Obama administration Vice President Joe Biden on Thursday said he could run for president again, but he added that he "probably" wouldn't.
"Could I? Yes. Would I? Probably no," Biden told hedge fund managers at the annual SALT conference in Las Vegas.
Biden had considered running for the Democratic nomination in the 2016 election, but ultimately decided not to run as he focused on being with his son, Beau Biden, a former state attorney general of Delaware, who died in 2015 after battling brain cancer. "You should never run for president unless you can look the public in the eye, and say 'I give you my word, you'll have all my energy and all my time,'" Biden said.
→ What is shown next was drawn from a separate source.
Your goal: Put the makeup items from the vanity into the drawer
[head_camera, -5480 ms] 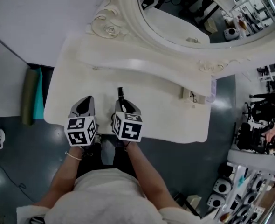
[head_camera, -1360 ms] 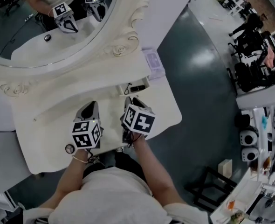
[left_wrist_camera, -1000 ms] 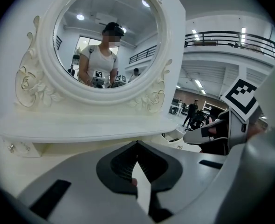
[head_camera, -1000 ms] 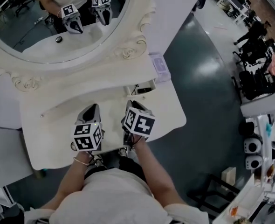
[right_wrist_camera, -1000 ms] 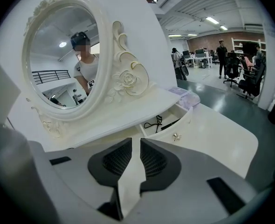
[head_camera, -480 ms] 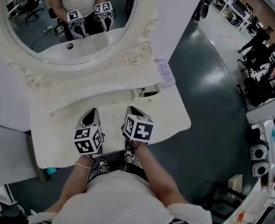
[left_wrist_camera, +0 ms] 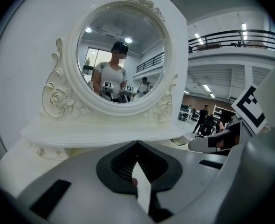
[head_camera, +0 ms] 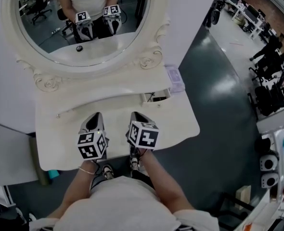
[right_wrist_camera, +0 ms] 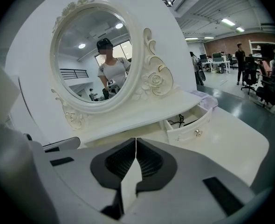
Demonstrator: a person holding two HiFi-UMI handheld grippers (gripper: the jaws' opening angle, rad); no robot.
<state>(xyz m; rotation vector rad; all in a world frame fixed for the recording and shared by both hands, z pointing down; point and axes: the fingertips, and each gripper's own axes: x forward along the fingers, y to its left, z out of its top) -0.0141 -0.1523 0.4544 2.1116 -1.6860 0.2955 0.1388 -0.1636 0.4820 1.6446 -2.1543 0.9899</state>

He said his priority for now was to focus on his family and concentrate on a few personal financial matters before deciding whether to run for president. "My family has to get back together," he said. "If I get those things done, and I'm healthy and viable, and it looks like I'm the best man to do it, I may very well do it, but my family comes first."
In addition, Biden told the audience that he never thought Hillary Clinton "was a great candidate," which also received claps from the audience.
"No man or woman should announce for the presidency unless they genuinely believe that for the that moment in the nation's history they are the most qualified person to deal with the issues facing the country," he said.
Biden added that he plans to give the $200,000 fee he received for speaking to SALT to charity. "I'm not accepting any of it," he said to furious claps from the audience.
Biden implored lawmakers on Capitol Hill to start working together, adding that the level of partisanship and rancor among parties has increased significantly in recent years and has become unhealthy. "It's gotten so personal but it's going to come back because you can't govern this country no matter who you are without generating a consensus," Biden said. "It is impossible. The public is sick of it."